To stop the email service, reply to one of the daily emails. It doesn’t matter what you say. The mere fact of a reply being sent automatically turns off the emails.

We do not use your email address for anything other than the daily emails.

The Universalis email newsletter

If you sign up for our newsletters, we have to keep your email address so that we can send you the newsletters you have requested.

We don’t know who you are. We only have an email address and we use it for nothing except the sending of the newsletters you asked us for.

To stop the newsletters, reply to one of them. It doesn’t matter what you say. The mere fact of a reply being sent automatically turns off the sending of newsletters.

We do not use your email address for anything other than the regular newsletters.

Buying a Universalis registration code

If you buy a Universalis registration code, we never see your payment details. But we do see your name and address, and your email address, and we keep them.

When you try to buy a registration code from us, our site passes you on to Worldpay’s payment site with a request saying “Please ask this person to pay us £19.99” (or whatever the amount is). If you do then go through with the payment, Worldpay send us a message saying that payment has been received and giving your name, address, and email address. They do not give us any of your credit card details.

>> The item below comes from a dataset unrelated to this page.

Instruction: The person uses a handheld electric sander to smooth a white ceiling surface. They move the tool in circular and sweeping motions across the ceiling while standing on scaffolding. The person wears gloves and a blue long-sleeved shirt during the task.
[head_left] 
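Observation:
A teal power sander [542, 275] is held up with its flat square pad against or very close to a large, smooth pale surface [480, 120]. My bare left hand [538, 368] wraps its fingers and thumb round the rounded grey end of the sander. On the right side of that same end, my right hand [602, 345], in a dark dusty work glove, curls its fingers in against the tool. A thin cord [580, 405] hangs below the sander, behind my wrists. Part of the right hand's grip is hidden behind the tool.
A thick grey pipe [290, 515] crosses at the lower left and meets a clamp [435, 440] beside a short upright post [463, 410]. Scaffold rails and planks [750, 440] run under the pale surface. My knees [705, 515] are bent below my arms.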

We use your email address instantly to send you the registration code you asked for.

We store your email address forever, together with your name and address, so that if you forget your registration code in future then we can look you up and tell you what the code was.

We never use your email address for anything else.

If you send us an email

If you send us an email, we will know what your email address is.

We will keep your emails on file forever, purely so that if you write to us again in a few years' time, we can see what the correspondence has been so far.